Instructions for the task:
Output the entries that follow, word for word.

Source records
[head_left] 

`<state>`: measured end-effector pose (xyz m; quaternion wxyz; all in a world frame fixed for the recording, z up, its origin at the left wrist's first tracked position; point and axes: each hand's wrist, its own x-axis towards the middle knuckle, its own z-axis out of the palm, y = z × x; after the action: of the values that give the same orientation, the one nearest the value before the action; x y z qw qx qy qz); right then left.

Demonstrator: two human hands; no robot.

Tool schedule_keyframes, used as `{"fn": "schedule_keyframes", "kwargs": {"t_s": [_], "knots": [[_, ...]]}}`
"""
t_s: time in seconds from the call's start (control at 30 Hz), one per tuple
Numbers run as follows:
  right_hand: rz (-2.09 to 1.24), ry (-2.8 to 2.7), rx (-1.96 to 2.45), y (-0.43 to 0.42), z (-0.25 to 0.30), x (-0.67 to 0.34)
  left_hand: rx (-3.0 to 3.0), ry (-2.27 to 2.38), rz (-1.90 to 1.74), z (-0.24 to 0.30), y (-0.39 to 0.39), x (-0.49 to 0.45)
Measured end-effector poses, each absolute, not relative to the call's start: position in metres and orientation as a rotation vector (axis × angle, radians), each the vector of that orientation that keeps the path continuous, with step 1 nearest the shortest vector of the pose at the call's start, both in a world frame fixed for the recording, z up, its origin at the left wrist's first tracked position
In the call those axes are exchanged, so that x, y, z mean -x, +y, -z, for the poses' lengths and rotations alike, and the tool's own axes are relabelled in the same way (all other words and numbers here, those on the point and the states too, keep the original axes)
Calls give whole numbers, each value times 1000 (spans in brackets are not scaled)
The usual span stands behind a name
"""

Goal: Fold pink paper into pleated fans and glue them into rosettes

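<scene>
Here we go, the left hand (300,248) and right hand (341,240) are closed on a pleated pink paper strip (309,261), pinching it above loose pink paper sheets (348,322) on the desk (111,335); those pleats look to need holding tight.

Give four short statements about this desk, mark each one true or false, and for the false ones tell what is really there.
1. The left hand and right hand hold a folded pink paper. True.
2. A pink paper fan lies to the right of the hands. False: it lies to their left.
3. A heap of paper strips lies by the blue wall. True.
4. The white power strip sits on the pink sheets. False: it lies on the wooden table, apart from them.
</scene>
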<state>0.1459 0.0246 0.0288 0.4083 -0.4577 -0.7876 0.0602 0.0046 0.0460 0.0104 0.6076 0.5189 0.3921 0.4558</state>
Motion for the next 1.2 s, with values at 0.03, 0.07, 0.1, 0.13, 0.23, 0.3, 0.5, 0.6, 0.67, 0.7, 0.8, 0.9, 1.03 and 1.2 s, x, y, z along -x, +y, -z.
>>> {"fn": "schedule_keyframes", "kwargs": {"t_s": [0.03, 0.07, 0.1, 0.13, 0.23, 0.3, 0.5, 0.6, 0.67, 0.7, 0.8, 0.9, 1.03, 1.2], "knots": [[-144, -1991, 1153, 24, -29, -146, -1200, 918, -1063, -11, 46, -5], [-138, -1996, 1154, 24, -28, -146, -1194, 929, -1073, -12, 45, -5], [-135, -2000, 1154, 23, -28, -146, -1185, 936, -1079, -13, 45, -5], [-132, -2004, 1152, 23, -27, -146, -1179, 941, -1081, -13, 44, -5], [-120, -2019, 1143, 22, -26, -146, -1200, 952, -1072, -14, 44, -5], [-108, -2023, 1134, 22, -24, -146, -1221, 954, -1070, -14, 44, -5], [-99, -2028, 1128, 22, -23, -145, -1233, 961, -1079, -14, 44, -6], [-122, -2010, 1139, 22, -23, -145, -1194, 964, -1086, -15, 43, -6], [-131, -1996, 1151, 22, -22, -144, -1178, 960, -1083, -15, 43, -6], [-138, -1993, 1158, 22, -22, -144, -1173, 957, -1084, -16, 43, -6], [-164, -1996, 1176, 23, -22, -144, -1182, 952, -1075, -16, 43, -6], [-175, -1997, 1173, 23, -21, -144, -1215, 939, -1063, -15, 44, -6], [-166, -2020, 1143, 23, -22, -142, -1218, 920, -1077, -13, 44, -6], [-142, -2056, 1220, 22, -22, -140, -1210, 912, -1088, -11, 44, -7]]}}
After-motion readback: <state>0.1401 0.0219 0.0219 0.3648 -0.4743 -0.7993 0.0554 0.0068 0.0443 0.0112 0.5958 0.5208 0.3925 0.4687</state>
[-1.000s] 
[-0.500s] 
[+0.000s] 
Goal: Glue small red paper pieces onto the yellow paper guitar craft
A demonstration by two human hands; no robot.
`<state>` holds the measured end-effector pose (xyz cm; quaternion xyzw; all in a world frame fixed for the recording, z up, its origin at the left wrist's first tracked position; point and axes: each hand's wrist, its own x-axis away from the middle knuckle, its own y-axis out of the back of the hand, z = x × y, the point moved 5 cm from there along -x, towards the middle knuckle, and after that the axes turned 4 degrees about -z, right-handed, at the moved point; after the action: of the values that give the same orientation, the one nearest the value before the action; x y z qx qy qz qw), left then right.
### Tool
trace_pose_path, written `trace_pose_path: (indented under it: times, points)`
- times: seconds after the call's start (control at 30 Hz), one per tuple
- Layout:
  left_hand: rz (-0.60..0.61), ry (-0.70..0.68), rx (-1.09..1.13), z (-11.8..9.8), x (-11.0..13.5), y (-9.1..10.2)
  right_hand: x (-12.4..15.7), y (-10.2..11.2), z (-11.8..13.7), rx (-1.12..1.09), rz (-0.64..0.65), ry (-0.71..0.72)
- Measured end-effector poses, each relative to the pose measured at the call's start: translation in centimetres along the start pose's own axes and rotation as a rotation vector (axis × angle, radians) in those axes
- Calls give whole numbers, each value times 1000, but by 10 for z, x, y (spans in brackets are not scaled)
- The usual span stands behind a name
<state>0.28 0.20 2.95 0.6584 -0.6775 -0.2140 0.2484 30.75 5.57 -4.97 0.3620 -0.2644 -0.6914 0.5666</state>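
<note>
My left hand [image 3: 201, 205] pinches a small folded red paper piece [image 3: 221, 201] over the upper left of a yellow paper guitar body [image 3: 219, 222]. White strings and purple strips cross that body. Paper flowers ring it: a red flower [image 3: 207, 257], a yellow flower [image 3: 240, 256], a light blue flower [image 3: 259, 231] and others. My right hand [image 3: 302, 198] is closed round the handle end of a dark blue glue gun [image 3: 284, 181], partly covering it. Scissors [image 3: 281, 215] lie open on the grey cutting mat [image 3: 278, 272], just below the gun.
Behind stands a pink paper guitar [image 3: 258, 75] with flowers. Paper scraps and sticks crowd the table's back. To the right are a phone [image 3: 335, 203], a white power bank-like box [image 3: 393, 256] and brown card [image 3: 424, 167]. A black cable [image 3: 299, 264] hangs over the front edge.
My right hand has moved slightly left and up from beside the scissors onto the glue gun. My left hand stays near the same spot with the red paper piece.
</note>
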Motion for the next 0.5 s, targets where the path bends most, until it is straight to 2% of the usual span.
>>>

Output of the exercise:
[head_left] 

`<state>`: measured end-effector pose (xyz m; quaternion wxyz; all in a world frame fixed for the recording, z up, its origin at the left wrist's first tracked position; point and axes: each hand's wrist, its own x-axis towards the middle knuckle, its own z-axis out of the palm, y = z × x; after the action: of the values that give the same orientation, the one nearest the value before the action; x y z qw qx qy qz); right then left.

Demonstrator: two human hands; no robot.

Tool schedule_keyframes, used as `{"fn": "schedule_keyframes", "kwargs": {"t_s": [_], "knots": [[_, ...]]}}`
"""
t_s: time in seconds from the call's start (control at 30 Hz), one per tuple
Numbers run as follows:
  right_hand: rz (-2.09 to 1.24), ry (-2.8 to 2.7), rx (-1.96 to 2.45), y (-0.43 to 0.42), z (-0.25 to 0.30), x (-0.67 to 0.34)
  left_hand: rx (-3.0 to 3.0), ry (-2.27 to 2.38), rz (-1.90 to 1.74), z (-0.24 to 0.30), y (-0.39 to 0.39), x (-0.49 to 0.45)
Measured end-effector poses, each absolute, not relative to the call's start: position in metres and orientation as a rotation vector (axis × angle, radians), each the vector of that orientation that keeps the path continuous, with step 1 nearest the shortest vector of the pose at the call's start, both in a world frame fixed for the recording, z up, its origin at the left wrist's first tracked position
In the call those axes are exchanged, so that x, y, z mean -x, +y, -z, for the poses' lengths and rotations alike, and the tool's own axes are relabelled in the same way (all other words and numbers here, those on the point and the states too, keep the original axes)
Calls give whole numbers, each value times 1000 (spans in brackets are not scaled)
The usual span stands behind a name
"""

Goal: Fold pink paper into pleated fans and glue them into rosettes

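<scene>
Here we go, the left hand (300,248) and right hand (341,240) are closed on a pleated pink paper strip (309,261), pinching it above loose pink paper sheets (348,322) on the desk (111,335); those pleats look to need holding tight.

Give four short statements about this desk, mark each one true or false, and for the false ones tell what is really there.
1. The left hand and right hand hold a folded pink paper. True.
2. A pink paper fan lies to the right of the hands. False: it lies to their left.
3. A heap of paper strips lies by the blue wall. True.
4. The white power strip sits on the pink sheets. False: it lies on the wooden table, apart from them.
</scene>
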<state>0.1459 0.0246 0.0288 0.4083 -0.4577 -0.7876 0.0602 0.0046 0.0460 0.0104 0.6076 0.5189 0.3921 0.4558</state>
Motion for the next 1.2 s, with values at 0.03, 0.07, 0.1, 0.13, 0.23, 0.3, 0.5, 0.6, 0.67, 0.7, 0.8, 0.9, 1.03 and 1.2 s, x, y, z along -x, +y, -z.
>>> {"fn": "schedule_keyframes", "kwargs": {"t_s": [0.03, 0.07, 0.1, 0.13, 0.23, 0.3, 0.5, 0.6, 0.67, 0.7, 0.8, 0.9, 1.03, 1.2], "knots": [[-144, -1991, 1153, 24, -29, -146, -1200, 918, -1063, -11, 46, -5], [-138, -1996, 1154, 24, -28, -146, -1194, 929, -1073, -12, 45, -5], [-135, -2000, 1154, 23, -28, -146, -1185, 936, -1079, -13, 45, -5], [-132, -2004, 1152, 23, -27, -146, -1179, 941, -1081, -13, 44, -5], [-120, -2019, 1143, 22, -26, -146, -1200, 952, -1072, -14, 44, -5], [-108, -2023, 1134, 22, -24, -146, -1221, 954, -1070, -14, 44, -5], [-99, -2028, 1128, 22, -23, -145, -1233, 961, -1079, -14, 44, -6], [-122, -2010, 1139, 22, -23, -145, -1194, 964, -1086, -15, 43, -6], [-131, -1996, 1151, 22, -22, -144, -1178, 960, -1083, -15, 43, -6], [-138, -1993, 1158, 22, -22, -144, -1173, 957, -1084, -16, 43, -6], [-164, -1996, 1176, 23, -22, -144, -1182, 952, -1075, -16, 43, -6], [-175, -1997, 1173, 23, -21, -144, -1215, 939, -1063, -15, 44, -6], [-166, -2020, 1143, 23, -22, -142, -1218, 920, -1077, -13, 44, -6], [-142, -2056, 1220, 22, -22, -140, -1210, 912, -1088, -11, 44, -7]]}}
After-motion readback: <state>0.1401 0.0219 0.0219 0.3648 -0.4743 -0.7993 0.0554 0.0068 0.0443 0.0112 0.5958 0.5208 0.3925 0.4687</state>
[-1.000s] 
[-0.500s] 
[+0.000s] 
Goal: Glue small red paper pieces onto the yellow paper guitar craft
A demonstration by two human hands; no robot.
`<state>` holds the measured end-effector pose (xyz cm; quaternion xyzw; all in a world frame fixed for the recording, z up, its origin at the left wrist's first tracked position; point and axes: each hand's wrist, its own x-axis away from the middle knuckle, its own y-axis out of the back of the hand, z = x × y, the point moved 5 cm from there along -x, towards the middle knuckle, and after that the axes turned 4 degrees about -z, right-handed, at the moved point; after the action: of the values that give the same orientation, the one nearest the value before the action; x y z qx qy qz qw), left then right.
### Tool
trace_pose_path, written `trace_pose_path: (indented under it: times, points)`
- times: seconds after the call's start (control at 30 Hz), one per tuple
- Layout:
  left_hand: rz (-0.60..0.61), ry (-0.70..0.68), rx (-1.09..1.13), z (-11.8..9.8), x (-11.0..13.5), y (-9.1..10.2)
  right_hand: x (-12.4..15.7), y (-10.2..11.2), z (-11.8..13.7), rx (-1.12..1.09), rz (-0.64..0.65), ry (-0.71..0.72)
- Measured end-effector poses, each relative to the pose measured at the call's start: translation in centimetres along the start pose's own axes and rotation as a rotation vector (axis × angle, radians) in those axes
- Calls give whole numbers, each value times 1000, but by 10 for z, x, y (spans in brackets are not scaled)
- The usual span stands behind a name
<state>0.28 0.20 2.95 0.6584 -0.6775 -0.2140 0.2484 30.75 5.57 -4.97 0.3620 -0.2644 -0.6914 0.5666</state>
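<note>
My left hand [image 3: 201, 205] pinches a small folded red paper piece [image 3: 221, 201] over the upper left of a yellow paper guitar body [image 3: 219, 222]. White strings and purple strips cross that body. Paper flowers ring it: a red flower [image 3: 207, 257], a yellow flower [image 3: 240, 256], a light blue flower [image 3: 259, 231] and others. My right hand [image 3: 302, 198] is closed round the handle end of a dark blue glue gun [image 3: 284, 181], partly covering it. Scissors [image 3: 281, 215] lie open on the grey cutting mat [image 3: 278, 272], just below the gun.
Behind stands a pink paper guitar [image 3: 258, 75] with flowers. Paper scraps and sticks crowd the table's back. To the right are a phone [image 3: 335, 203], a white power bank-like box [image 3: 393, 256] and brown card [image 3: 424, 167]. A black cable [image 3: 299, 264] hangs over the front edge.
My right hand has moved slightly left and up from beside the scissors onto the glue gun. My left hand stays near the same spot with the red paper piece.
</note>
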Motion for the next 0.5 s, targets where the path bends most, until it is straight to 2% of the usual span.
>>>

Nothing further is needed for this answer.